Reading Time: 2 minutes Erik Sparre-Enger, Fire in Oslo,,
Reading Time: 2 minutes

In relation to some recent threads on pro-life issues, this seems pertinent.

Here are three moral dilemmas that should give you a headache if you are pro-life and value intellectual consistency.

  1. You are in a burning fertility clinic and you can either save the fifty-year-old janitor who lies unconscious on the floor, or you can save a box with a hundred human embryos ready for implantation, you only have the time to save one. Do you, or do you not, choose the box and let the janitor die?
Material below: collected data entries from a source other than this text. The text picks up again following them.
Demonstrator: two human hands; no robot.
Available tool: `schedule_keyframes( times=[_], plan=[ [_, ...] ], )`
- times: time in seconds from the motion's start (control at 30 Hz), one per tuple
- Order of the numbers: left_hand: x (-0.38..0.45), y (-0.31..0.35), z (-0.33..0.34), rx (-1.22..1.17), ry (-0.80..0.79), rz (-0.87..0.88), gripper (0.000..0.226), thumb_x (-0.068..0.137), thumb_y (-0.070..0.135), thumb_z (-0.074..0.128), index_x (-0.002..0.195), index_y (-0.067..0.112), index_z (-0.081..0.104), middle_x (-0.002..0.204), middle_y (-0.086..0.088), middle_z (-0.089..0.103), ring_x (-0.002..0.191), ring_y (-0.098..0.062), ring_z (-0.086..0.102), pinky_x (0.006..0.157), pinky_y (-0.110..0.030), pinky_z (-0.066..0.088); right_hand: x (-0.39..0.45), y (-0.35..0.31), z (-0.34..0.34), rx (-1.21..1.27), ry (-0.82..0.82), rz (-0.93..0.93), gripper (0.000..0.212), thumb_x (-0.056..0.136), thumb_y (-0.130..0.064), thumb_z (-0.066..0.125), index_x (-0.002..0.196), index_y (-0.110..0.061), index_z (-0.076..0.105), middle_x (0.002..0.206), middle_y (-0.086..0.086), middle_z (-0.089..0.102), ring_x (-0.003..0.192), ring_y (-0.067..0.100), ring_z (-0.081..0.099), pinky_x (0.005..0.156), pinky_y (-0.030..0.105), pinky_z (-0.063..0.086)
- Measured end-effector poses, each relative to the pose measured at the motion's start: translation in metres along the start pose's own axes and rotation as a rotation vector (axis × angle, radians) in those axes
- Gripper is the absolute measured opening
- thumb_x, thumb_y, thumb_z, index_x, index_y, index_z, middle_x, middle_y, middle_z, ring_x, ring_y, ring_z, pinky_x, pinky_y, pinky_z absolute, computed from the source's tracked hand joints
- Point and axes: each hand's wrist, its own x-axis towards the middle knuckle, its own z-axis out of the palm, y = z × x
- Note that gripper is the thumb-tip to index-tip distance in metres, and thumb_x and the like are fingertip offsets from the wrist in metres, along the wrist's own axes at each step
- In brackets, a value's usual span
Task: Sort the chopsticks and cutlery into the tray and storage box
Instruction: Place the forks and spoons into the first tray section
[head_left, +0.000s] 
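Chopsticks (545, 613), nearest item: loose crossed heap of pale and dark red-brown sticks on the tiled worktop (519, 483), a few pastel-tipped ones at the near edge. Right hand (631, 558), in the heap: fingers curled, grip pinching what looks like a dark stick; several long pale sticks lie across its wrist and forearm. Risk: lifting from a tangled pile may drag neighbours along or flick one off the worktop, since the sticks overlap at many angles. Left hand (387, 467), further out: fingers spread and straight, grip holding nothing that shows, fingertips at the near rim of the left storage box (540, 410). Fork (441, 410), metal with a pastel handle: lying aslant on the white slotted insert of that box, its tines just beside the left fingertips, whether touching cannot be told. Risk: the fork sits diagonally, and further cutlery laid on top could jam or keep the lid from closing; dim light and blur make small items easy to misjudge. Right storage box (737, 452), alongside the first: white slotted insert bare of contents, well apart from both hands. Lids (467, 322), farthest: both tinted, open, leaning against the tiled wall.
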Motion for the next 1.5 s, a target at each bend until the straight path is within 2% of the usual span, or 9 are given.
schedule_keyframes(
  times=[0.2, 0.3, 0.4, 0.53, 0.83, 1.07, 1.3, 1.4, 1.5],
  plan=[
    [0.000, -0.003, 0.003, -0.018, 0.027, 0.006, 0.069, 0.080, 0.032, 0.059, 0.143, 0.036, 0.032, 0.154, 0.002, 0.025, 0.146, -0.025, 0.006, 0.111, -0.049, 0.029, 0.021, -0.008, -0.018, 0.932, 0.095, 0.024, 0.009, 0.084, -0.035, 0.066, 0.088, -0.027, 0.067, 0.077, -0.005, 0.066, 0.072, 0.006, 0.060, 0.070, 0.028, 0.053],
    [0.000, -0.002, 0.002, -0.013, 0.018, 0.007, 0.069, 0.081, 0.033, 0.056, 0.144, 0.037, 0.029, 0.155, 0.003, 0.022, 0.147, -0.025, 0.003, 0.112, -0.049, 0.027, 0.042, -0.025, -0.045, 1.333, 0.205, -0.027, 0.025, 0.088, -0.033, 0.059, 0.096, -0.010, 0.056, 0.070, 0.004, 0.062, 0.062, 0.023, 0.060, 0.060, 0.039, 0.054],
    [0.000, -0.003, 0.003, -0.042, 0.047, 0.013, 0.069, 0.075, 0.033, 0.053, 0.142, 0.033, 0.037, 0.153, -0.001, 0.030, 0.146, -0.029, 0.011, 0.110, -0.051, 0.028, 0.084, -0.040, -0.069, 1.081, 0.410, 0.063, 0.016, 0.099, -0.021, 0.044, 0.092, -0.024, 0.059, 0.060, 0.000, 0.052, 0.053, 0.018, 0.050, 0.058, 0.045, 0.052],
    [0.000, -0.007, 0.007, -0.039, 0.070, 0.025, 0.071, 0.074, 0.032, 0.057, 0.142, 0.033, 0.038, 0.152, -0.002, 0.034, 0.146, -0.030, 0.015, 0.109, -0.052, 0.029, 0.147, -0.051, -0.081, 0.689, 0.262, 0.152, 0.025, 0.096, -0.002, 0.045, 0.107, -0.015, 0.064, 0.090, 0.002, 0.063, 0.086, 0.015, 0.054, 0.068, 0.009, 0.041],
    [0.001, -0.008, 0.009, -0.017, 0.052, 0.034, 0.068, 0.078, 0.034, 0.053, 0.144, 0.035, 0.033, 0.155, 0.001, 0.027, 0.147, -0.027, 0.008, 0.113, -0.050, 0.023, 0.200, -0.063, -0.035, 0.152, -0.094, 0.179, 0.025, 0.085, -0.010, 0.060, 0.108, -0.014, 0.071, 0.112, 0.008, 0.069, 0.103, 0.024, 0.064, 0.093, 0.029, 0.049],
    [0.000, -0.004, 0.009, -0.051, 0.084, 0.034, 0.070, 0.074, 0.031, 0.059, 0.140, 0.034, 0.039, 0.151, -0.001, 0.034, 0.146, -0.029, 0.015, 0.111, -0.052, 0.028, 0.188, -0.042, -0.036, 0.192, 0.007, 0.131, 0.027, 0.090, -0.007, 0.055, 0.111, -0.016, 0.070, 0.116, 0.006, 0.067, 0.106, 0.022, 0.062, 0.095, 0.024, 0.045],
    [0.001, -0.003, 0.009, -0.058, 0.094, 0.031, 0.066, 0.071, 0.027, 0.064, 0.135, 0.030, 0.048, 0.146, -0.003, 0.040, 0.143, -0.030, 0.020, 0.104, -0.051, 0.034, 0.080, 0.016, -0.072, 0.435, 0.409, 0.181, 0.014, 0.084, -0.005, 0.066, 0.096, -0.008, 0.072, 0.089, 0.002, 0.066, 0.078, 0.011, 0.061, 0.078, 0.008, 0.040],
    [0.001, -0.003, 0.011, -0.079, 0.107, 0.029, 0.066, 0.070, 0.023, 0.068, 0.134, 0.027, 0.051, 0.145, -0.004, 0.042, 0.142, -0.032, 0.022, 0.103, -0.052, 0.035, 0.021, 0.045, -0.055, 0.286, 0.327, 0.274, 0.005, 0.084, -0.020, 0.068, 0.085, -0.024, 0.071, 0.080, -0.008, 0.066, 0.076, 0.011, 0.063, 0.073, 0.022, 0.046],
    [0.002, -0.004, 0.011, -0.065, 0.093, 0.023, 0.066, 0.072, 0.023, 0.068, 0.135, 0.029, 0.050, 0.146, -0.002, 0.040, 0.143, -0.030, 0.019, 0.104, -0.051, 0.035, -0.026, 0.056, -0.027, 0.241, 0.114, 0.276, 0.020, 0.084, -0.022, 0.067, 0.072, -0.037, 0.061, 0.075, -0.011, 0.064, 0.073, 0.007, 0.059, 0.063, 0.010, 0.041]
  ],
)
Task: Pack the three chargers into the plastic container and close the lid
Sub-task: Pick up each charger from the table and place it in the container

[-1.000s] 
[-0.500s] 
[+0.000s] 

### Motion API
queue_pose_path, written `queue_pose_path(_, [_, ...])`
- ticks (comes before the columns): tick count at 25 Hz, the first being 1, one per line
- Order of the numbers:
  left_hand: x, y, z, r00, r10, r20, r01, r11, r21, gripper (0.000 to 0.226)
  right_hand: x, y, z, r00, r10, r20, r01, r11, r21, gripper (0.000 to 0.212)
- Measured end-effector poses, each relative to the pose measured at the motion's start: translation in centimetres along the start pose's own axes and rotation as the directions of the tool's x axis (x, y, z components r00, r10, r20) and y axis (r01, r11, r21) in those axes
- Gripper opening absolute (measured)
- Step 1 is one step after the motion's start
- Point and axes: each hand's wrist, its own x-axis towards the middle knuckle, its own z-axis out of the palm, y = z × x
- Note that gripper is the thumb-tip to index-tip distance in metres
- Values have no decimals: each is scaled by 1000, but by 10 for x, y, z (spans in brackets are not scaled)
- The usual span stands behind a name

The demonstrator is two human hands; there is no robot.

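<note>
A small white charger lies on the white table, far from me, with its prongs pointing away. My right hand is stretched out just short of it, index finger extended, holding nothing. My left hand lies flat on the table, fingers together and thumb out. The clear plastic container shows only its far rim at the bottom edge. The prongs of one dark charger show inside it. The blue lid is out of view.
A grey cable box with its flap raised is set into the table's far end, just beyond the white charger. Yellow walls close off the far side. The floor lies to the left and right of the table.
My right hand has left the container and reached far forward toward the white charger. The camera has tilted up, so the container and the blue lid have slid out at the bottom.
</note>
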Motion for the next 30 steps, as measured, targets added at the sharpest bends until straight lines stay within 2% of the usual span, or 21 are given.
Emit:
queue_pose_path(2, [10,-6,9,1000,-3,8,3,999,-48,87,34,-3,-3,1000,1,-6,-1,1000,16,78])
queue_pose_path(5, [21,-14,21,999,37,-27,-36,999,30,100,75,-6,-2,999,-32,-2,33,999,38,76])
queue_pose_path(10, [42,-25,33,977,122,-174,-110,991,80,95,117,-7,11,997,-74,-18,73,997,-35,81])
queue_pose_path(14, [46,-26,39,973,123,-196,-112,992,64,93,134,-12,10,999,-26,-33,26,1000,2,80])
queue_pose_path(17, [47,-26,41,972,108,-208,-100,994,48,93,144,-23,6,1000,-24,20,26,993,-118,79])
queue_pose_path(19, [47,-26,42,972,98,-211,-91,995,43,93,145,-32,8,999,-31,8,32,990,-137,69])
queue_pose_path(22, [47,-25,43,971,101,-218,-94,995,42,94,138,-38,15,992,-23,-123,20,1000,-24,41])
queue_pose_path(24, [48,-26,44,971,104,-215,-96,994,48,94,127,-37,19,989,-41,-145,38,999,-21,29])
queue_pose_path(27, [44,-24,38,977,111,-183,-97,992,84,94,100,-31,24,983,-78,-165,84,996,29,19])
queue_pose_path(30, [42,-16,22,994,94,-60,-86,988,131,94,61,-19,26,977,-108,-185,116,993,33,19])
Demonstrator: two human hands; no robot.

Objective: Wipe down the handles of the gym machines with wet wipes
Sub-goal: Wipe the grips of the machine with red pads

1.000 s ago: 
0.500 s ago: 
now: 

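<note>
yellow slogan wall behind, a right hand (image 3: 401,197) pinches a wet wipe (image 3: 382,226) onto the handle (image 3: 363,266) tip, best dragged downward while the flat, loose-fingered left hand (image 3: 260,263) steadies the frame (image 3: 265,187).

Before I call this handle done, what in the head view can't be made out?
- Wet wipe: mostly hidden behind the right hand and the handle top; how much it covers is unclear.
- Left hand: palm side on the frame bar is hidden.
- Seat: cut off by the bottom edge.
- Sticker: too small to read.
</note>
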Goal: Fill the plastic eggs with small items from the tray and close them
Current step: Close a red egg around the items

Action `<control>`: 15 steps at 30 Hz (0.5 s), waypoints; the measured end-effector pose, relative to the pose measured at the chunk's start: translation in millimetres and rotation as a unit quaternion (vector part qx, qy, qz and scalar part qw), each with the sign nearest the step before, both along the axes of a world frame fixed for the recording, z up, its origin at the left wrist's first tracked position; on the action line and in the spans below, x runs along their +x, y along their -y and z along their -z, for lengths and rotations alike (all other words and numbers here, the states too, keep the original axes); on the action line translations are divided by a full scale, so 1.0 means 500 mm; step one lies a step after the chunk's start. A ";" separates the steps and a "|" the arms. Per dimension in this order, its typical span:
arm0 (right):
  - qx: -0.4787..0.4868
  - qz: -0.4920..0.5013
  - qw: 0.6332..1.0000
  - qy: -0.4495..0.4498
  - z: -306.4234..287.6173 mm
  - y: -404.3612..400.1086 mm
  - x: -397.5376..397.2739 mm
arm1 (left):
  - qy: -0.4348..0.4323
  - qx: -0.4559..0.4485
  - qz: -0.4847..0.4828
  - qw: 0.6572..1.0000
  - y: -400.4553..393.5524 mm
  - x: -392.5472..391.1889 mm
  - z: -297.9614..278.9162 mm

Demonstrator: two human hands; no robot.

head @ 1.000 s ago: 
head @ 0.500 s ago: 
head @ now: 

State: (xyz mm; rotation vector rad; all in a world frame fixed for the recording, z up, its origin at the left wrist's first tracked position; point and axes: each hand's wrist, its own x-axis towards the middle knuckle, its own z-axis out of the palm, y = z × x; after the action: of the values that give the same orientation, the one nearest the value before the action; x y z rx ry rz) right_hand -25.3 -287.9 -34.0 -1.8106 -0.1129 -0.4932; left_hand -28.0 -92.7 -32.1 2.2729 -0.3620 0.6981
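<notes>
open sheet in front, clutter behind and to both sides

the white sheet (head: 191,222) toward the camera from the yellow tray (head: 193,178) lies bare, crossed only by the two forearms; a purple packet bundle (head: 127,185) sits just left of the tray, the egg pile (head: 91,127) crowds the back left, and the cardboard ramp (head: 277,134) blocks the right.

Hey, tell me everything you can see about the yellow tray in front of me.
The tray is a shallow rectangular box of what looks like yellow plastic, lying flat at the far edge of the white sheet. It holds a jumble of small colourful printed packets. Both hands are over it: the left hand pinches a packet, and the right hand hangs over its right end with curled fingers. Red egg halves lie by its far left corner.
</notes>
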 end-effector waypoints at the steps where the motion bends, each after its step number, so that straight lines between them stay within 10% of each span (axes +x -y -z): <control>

Would it change your answer if I multiply the number of embryos in the box by 10? Or by 100?
  2. Similar to #1, but now you have to actively destroy the box with the human embryos yourself (instead of just passively letting it burn in the fire). Imagine you are carrying the unconscious janitor and the box with the embryos blocks your way, flames are all around you and you can only move forward by kicking the box to the side right into the fire. Would you kick the box into the fire to save the janitor, yes or no?
  3. Your only way out of the burning fertility clinic is through the parking garage. You have the keys for two of the cars that are parked there – an old company van that has a cooling box with a human embryo ready for implantation in it, and your brand new shiny $250,000 Porsche. You have no special connection to the embryo (i.e. this is not an embryo derived from an in vitro fertilization of one of your wife’s eggs and the two of you have been trying for years to have children without success or something like that – it’s just one of many embryos derived from IVF of some egg and sperm donors you don’t know). The company van is farther away than your Porsche, and getting to it poses a very small but non-negligible risk of dying (let’s say about an about 1 in 10,000 chance). Which car do you pick, knowing that the other one will be destroyed by the fire?

I’ve posed them in many different online discussions about abortion and the reactions were always fascinating. With one exception, I’ve never seen a pro-life person outright saying that yes, they would choose to save the lives of the unborn in those scenarios – the most common reaction is rather an attempt to dismiss them as contrived, unrealistic, extreme, what have you. But this kind of deflection completely misses the point. Yes, the odds that you will ever find yourself in such a situation are as good as non-existent, but if you are pro-life and would NOT choose to save the unborn in that situation, there still is an apparent inconsistency here that demands an explanation.